To these partiers and to most everyone else, a Christmas-themed sweater—think dimensional Santa beard—is a joke.

But to Jared Ingold of the T-shirt brand Vardagen, it’s all business.

This holiday season, Ingold, 27, sold roughly 1,600 T-shirts screen printed to look like Christmas sweaters. More than $35,000 in sales isn’t bad for a shirt he planned to offer for only two days after he wore one to his own Christmas-sweater party. Now he’s drawing up a plan to sustain the online T-shirt brand.

Vardagen, Swedish for everyday, began four years ago as a sort of hobby, when Ingold was doing free-lance Web design.
 

vardagen Jared Ingold of Vardagen hopes to find a location downtown. (IBJ Photo/ Perry Reichanadter)

“I hated [Web] because the projects were never finished,” he said.

A self-taught screen printer and graphic artist, he started the brand out of his garage as a way to exercise his artistic muscles. When other companies asked him to design their shirts, he realized his brand would soon turn into just another name in T-shirt printing.

To preserve the Vardagen brand, he started The Art Press two years later to take care of outside clients. The Art Press accounted for about $165,000 of Ingold’s $200,000 in sales last year.

Ingold describes The Art Press as something that “just pays the bills” (with some 400 clients, including Nestle and Butler University), but the handmade, back-lit vinyl sign facing Interstate 465 near 75th Street and Shadeland Avenue suggests otherwise; there’s clearly an artist lurking in Ingold’s small office above a State Farm insurance branch.

A giant moose head made of cardboard and an old fur coat hang on the wall over a 1960s record player console in his office. I picked up a corncob pipe lying on the coffee table as we chatted and asked Ingold if he smokes it.

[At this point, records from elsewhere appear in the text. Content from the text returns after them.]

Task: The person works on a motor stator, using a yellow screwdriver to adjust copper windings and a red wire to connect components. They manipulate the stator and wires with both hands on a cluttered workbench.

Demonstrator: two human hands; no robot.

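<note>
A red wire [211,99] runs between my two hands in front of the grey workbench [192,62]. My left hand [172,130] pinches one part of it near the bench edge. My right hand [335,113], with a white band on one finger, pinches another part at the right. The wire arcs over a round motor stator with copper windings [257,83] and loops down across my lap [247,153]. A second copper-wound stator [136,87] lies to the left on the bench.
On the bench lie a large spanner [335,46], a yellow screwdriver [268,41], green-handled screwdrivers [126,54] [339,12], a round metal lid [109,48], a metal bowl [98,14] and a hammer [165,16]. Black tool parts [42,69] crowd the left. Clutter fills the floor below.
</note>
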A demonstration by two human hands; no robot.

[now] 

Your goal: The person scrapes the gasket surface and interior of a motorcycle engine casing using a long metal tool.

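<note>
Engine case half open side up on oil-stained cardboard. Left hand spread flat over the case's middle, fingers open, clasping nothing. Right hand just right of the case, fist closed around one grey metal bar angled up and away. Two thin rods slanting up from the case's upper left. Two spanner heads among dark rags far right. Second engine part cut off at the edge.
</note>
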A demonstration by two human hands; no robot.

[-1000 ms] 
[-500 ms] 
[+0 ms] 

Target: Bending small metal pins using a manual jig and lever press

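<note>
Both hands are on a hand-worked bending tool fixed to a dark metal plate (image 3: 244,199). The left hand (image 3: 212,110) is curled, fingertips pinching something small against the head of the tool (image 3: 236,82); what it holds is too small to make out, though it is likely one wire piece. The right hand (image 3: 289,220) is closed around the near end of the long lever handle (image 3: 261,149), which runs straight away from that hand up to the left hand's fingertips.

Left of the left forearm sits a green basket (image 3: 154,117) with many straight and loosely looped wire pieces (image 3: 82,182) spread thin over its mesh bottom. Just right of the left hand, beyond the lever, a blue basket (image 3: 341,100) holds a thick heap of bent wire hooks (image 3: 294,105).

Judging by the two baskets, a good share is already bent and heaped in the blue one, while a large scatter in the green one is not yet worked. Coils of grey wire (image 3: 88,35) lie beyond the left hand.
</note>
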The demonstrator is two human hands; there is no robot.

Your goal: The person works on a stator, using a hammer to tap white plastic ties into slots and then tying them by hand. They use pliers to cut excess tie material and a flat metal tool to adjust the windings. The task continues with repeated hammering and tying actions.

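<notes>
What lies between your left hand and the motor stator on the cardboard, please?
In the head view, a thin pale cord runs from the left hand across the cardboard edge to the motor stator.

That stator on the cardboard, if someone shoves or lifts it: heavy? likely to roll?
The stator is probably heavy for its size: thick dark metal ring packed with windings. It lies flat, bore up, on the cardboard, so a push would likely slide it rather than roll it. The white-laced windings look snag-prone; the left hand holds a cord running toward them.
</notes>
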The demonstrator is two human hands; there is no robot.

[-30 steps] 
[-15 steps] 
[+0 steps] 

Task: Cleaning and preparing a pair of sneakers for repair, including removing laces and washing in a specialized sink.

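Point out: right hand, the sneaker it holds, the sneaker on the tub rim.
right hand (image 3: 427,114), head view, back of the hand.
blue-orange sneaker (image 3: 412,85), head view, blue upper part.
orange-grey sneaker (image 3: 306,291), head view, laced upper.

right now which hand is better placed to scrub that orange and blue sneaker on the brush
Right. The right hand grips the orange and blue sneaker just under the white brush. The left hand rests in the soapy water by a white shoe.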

“No,” he chuckled. “I’m not sure where that came from.”

It’s just another prop, apparently, that makes his bland, rented space a chamber of inspiration for his true passion: Vardagen.

The Art Press, which is advertised only on Google Maps, is doing so well he barely has time to stock the popular Vardagen brand. Of the 10 designs offered on Vardagen’s website, only three aren’t sold out.

With one full-time employee and an intern, Ingold said some days business is going so well he can’t keep up with it.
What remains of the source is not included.